Philippe Gonzalez explique que, au milieu des années 80, les évangéliques étasuniens ont été assimilés au Parti républicain en raison d’un souci commun de combattre l’avortement. Cependant, les Républicains n’étaient pas vraiment intéressés par l’avortement. Leur véritable combat, c’était la lutte contre le communisme. Et dans ce but, ils ont fait en sorte de s’assurer du soutien et des suffrages des évangéliques. Instrumentalisés de la sorte par le Parti républicain, les évangéliques ont donc avant tout contribué à protéger l’Occident du communisme.

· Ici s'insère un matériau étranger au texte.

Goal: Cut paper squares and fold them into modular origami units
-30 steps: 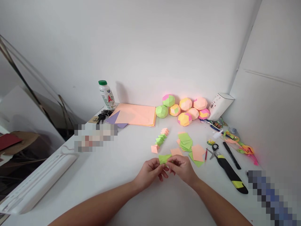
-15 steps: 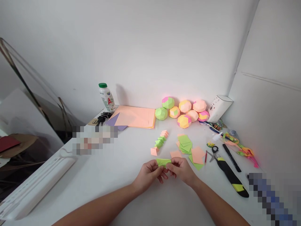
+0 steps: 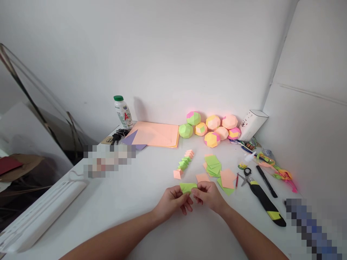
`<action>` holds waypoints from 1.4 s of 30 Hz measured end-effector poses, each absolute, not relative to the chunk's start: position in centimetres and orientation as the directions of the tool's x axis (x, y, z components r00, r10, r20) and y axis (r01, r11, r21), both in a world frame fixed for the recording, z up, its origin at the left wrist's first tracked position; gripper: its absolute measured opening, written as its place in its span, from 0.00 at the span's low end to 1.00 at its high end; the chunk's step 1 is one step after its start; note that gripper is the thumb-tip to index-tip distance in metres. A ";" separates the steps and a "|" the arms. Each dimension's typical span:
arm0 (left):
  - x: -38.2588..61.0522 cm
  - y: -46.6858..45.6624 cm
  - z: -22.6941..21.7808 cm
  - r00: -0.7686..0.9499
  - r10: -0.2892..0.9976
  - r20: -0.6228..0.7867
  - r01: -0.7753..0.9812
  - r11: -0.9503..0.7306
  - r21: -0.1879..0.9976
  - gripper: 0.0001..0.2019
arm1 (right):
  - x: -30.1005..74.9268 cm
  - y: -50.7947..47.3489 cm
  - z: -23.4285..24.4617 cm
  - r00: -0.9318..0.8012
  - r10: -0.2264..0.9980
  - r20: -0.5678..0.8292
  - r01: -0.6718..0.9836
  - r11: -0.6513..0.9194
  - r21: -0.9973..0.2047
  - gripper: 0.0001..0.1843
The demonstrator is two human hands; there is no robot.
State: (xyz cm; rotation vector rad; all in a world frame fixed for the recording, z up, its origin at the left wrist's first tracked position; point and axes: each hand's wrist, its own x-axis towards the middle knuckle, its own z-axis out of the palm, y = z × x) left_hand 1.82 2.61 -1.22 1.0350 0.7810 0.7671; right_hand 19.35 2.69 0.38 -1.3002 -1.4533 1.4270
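Observation:
A small folded piece of green paper [image 3: 188, 187] is held up between both hands. My left hand [image 3: 173, 202] pinches its left end and lower edge, thumb in front. On the other side, my right hand [image 3: 210, 196] grips the right end between thumb and forefinger. Just beyond the hands runs a row of small folded paper pieces [image 3: 184, 163], peach and green. To the right of that row lie loose green paper squares [image 3: 213, 166] and a peach paper square [image 3: 228, 178].
Faceted paper balls [image 3: 212, 139] sit by the wall, beside peach paper sheets [image 3: 157, 134]. A white bottle [image 3: 123, 112] stands at the back left. Scissors [image 3: 246, 175], a black-and-yellow cutter [image 3: 267, 204] and a black pen [image 3: 267, 181] lie at right. A long white device [image 3: 43, 216] lies left.
The green paper has shifted very slightly left in the hands, and the left hand's lower fingers have moved a little. Everything on the table stays where it was.

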 end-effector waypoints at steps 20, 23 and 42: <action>1.7 2.2 -1.2 0.480 0.855 -0.198 -0.045 0.249 0.967 0.11 | 19.5 2.7 0.5 -0.277 0.948 -0.158 0.271 -0.081 -0.959 0.04; 1.7 2.3 -0.9 0.426 0.878 -0.220 -0.038 0.260 0.965 0.11 | 20.5 3.7 0.5 -0.241 0.958 -0.155 0.258 -0.091 -0.962 0.04; 1.5 2.4 -0.4 0.396 0.905 -0.158 -0.185 0.247 0.951 0.11 | 19.9 3.3 0.3 -0.270 0.951 -0.153 0.178 -0.107 -0.978 0.13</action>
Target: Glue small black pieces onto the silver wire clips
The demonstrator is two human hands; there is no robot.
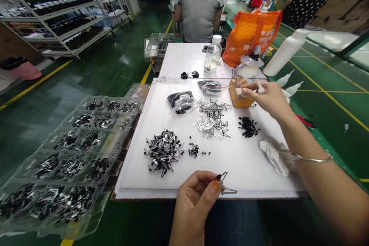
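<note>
My left hand (198, 196) is at the near edge of the white work board (245, 161), thumb and fingers pinched on a small metal clip (225, 184) with a black tip. My right hand (266, 96) reaches to the far right of the board and holds a thin white stick (260, 87) over a small orange box (238, 98). Between the hands lie a pile of bare metal clips (211, 117), a heap of small black caps (248, 127), and a pile of clips with black parts (163, 152). A few loose black caps (193, 150) lie beside that pile.
Clear plastic trays (72, 153) filled with parts sit to the left. Small plastic bags (181, 100) of parts, a clear bottle (213, 55), an orange bag (250, 36) and a white cloth (275, 153) are around the board. A seated person (200, 7) faces away behind it. Shelving racks (57, 11) stand far left.
</note>
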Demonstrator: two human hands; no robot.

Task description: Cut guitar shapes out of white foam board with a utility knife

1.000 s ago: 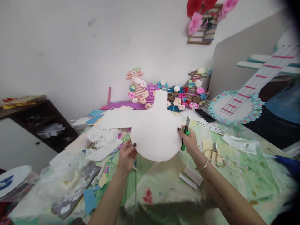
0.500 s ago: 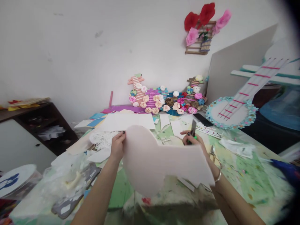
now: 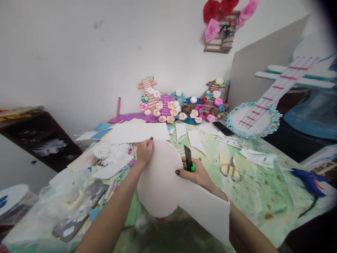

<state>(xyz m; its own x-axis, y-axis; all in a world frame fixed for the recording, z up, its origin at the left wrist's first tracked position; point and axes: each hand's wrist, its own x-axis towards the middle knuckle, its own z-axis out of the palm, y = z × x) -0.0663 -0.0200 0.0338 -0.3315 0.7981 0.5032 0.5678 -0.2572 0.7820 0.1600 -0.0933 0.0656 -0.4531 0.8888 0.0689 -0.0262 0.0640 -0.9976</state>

« Mais il existe aussi un évangélisme de gauche, souligne Philippe Gonzalez. Par exemple, la petite-fille de Billy Graham a signé un pétition intitulée ‘Les évangéliques pour Biden’. Cet évangélisme de gauche n’est pas favorable à l’avortement, mais pense que son interdiction n’est pas une solution. Cet évangélisme est capable de dialoguer au sein de la société. »

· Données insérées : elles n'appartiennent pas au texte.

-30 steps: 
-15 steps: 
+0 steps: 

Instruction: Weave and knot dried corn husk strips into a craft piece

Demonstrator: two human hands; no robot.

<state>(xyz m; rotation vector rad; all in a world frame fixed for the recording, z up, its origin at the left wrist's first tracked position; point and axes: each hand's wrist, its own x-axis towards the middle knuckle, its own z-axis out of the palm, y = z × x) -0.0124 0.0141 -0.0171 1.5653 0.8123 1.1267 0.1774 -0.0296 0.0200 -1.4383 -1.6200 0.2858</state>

Ce qui se passe aux Etats-Unis rejaillit en Europe

En Europe, la population évangélique ne dépasse pas 3 % de la population. La situation est donc très différente de celle qui prévaut aux Etats-Unis. Cependant, le mouvement évangélique et sa théologie sautent les frontières. « Avec ce documentaire, nous nous sommes focalisés sur les Etats-Unis parce que les évangéliques étasuniens ont une identité qui s’est exportée », explique Philippe Gonzalez.

Pour Olivier Favre, la situation des évangéliques en Europe est malgré tout très différente de celle qui prévaut aux Etats-Unis. Il explique que le système politique étasunien est véritablement dual : « Le gouvernement de Donald Trump était composé d’une trentaine de conseillers et de ministres, dont un tiers d’évangéliques et de catholiques conservateurs. Dans le gouvernement de Joe Biden, il n’y a plus un seul protestant blanc ». Cela montre qu’il n’y a pas une administration plus « ouverte » aux valeurs de l’Evangile que l’autre : chacune poursuit avant tout ses propres objectifs. Dans cette situation, il est difficile pour les évangéliques de se situer.

« En Suisse, les évangéliques qui ont de l’influence ne sont pas des nationalistes chrétiens, avertit Olivier Favre. Il sont plutôt pour une implication des chrétiens dans la société. » Et, un peu partout, beaucoup d’évangéliques ont déchanté en voyant comment Donald Trump se comporte.

Recherche d’une troisième voie

Philippe Gonzalez rappelle que, à l’époque de l’administration Obama, des tentatives de dialogue constructif entre la politique et les Eglises ont eu lieu. Mais la polarisation de la société et l’instrumentalisation des Eglises qui prévalent depuis les années 80 compliquent ce dialogue : « Il est difficile, pour un pasteur conservateur, de refuser de faire du Fox News le dimanche au culte ».

En Europe, des Eglises sont également instrumentalisées, rappelle Olivier Favre : « Certains nationalismes se disent chrétiens, par exemple en Hongrie et en Serbie. Mais ils ne sont pas revivalistes. Et, en Suisse, plusieurs partis politiques se réclament des valeurs chrétiennes ». En fait, la déchristianisation de notre société crée un vide. Celui-ci profite à des nationalismes qui promettent un retour aux valeurs chrétiennes.

« En Suisse, ce nationalisme est porté par un petit parti politique : l’Union démocratique fédérale. En 2009, celle-ci s’est démarquée de la plupart des formations chrétiennes en soutenant l’initiative populaire ‘Contre la construction de minarets’. Beaucoup ont voté en pensant que les valeurs traditionnelles allaient nous sauver. Mais cela crée une chrétienté sans le Christ. » Le paradoxe de cette situation, c’est que les évangéliques sont le groupe chrétien qui, historiquement, ont apporté à notre société la séparation entre l’Eglise et l’Etat.